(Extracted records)
•••
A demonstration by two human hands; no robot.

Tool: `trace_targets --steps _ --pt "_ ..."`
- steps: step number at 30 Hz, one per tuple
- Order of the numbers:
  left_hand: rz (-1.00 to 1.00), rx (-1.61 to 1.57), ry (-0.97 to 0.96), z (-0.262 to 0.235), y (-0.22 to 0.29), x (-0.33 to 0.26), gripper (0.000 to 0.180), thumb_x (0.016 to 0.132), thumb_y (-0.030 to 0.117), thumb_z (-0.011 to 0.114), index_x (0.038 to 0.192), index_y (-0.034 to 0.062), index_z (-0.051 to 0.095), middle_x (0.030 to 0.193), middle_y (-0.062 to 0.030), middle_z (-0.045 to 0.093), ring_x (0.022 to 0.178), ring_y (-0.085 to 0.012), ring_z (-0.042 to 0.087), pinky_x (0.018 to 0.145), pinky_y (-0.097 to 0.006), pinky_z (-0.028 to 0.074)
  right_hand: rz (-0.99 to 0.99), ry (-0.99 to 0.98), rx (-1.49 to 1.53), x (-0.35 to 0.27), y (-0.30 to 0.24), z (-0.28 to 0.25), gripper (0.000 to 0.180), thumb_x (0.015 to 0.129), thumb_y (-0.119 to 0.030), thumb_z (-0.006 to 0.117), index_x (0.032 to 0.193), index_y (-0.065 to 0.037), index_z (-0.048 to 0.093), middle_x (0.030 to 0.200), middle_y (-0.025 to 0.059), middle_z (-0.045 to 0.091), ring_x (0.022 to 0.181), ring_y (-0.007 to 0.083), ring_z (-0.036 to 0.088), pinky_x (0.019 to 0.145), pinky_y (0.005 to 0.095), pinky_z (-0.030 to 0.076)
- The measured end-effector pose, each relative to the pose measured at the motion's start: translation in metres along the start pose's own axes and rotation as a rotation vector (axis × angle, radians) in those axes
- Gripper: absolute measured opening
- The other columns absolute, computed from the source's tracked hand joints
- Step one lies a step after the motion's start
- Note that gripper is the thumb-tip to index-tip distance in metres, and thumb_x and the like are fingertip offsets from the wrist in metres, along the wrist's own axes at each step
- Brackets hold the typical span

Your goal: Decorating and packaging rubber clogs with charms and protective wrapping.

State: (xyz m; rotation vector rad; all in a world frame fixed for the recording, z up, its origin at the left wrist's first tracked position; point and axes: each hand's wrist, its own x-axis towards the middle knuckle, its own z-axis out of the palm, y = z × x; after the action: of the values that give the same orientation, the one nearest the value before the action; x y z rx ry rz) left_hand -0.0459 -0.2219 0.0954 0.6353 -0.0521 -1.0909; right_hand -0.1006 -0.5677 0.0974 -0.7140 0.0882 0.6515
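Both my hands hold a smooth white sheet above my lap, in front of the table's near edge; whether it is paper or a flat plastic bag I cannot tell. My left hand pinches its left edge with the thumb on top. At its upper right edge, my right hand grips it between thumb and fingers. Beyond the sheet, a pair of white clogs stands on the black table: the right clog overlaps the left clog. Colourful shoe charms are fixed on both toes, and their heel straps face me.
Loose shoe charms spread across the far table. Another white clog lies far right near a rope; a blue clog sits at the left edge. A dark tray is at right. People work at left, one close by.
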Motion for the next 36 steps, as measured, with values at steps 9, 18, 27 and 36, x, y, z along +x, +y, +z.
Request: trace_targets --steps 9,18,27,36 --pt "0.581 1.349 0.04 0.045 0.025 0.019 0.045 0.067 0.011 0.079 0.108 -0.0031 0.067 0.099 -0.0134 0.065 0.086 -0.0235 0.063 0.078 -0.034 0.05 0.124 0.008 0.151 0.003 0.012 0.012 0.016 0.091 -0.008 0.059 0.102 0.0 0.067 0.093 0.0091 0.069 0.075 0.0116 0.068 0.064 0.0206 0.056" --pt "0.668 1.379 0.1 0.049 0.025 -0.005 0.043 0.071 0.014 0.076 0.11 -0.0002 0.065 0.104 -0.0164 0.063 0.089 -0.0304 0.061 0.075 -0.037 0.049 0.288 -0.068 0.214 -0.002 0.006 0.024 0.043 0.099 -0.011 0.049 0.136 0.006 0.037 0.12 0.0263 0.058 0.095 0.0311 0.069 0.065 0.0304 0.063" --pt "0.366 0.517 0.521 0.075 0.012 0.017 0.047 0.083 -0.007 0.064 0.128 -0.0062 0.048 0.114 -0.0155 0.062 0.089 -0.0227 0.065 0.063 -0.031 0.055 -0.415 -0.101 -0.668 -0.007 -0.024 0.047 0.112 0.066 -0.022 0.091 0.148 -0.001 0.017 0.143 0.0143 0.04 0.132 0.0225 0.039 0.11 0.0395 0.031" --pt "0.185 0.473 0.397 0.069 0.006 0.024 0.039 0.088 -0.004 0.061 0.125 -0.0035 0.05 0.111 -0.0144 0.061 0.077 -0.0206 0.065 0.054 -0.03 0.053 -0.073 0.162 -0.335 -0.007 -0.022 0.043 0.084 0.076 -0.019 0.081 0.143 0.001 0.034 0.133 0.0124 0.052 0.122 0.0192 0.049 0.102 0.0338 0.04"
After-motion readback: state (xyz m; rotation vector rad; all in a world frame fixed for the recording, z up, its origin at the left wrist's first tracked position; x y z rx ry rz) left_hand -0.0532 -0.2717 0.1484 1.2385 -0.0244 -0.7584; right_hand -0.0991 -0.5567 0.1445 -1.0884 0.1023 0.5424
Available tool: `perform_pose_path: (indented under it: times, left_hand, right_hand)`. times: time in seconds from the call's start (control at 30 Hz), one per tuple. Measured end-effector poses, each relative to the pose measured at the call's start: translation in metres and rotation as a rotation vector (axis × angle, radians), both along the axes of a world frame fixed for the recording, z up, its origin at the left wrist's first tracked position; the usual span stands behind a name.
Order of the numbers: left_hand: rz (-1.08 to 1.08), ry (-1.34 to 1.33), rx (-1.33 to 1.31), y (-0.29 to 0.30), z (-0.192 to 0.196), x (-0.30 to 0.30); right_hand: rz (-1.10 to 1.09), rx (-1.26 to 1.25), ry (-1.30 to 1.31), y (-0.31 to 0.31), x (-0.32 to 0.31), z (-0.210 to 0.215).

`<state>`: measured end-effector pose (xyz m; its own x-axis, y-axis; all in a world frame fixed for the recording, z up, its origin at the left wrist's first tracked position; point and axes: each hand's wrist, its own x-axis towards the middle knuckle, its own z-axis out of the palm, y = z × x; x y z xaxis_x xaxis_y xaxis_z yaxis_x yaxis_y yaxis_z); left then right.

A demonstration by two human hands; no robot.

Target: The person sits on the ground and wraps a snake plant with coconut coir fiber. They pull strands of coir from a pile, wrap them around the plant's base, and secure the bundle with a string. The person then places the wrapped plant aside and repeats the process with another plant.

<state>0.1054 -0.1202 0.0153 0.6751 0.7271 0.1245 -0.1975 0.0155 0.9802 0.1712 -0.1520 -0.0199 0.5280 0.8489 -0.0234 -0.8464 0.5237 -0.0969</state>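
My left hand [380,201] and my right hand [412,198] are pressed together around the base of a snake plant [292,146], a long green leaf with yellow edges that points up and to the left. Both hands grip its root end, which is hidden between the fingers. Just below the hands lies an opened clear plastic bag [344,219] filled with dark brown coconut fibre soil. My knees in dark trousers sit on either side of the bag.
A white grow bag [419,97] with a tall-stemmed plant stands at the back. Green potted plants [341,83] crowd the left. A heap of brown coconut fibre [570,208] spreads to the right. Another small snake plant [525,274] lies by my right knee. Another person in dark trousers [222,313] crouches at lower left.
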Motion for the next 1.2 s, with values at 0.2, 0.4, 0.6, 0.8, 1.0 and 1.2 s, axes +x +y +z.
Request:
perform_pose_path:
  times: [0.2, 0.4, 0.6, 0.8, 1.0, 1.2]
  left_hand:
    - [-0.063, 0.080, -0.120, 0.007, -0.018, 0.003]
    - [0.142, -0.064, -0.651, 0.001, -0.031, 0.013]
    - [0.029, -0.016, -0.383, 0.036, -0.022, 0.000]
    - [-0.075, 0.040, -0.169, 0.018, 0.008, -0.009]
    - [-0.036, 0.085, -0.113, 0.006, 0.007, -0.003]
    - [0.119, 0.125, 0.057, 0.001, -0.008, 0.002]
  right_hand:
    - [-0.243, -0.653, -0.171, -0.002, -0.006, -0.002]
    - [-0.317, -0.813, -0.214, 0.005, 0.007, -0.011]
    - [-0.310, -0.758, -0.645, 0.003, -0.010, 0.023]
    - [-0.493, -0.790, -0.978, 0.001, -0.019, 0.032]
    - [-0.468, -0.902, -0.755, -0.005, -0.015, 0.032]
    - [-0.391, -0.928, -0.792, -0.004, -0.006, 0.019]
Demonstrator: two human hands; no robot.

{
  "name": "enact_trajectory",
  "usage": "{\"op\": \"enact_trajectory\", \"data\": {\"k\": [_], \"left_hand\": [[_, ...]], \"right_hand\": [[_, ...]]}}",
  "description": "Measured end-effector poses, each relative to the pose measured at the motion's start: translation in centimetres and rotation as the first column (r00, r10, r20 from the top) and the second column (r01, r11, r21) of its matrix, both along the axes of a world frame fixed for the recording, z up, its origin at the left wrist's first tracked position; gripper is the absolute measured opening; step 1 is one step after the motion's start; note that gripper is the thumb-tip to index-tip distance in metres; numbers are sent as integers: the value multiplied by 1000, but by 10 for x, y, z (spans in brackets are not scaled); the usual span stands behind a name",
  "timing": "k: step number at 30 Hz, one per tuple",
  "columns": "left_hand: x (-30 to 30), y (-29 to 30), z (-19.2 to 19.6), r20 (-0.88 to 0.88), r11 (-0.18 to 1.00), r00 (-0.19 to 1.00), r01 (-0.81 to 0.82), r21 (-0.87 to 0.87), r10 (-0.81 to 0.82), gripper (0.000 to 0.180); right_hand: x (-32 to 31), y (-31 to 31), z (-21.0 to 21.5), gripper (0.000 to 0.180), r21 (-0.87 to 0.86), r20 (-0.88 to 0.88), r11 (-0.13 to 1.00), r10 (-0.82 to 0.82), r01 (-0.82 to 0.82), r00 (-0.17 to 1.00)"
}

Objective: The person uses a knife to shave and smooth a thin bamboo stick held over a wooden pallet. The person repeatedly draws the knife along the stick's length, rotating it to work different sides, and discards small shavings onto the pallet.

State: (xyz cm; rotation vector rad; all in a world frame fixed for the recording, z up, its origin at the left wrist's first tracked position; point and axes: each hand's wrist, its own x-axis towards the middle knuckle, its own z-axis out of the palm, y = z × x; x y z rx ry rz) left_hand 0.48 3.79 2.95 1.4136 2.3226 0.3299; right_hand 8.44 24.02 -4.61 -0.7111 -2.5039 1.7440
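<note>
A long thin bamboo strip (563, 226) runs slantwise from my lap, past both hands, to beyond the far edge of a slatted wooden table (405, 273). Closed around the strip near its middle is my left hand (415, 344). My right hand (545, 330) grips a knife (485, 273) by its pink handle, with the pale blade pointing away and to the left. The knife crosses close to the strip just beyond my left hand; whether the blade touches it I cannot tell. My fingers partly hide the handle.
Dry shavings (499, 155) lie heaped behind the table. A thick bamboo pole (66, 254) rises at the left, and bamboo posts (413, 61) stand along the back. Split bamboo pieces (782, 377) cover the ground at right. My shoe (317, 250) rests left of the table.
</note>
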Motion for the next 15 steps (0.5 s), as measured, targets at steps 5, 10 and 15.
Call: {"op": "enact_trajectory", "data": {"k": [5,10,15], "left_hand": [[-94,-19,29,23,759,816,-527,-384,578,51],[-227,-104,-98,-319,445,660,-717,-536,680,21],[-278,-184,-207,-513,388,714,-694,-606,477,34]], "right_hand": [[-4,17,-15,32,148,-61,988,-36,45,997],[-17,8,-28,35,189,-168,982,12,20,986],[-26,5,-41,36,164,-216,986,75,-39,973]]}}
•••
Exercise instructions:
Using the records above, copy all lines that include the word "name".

Completed task:
Available tool: `perform_pose_path: (indented under it: times, left_hand, right_hand)`. times: time in seconds from the call's start (control at 30 Hz), one per tuple. Measured end-effector poses, each relative to the pose measured at the call's start: translation in metres and rotation as a rotation vector (axis × angle, radians), both along the axes of a world frame fixed for the recording, z up, its origin at the left wrist's first tracked position; the usual span stands behind a name.
  "name": "enact_trajectory",
  "description": "Measured end-effector poses, each relative to the pose measured at the motion's start: translation in centimetres and rotation as the first column (r00, r10, r20 from the top) and the second column (r01, r11, r21) of its matrix, both along the axes of a world frame fixed for the recording, z up, its origin at the left wrist's first tracked position; gripper is the absolute measured opening; step 1 is one step after the motion's start; note that gripper is the thumb-tip to index-tip distance in metres; numbers are sent as integers: the value multiplied by 1000, but by 10 for x, y, z (spans in brackets are not scaled); the usual span stands behind a name",

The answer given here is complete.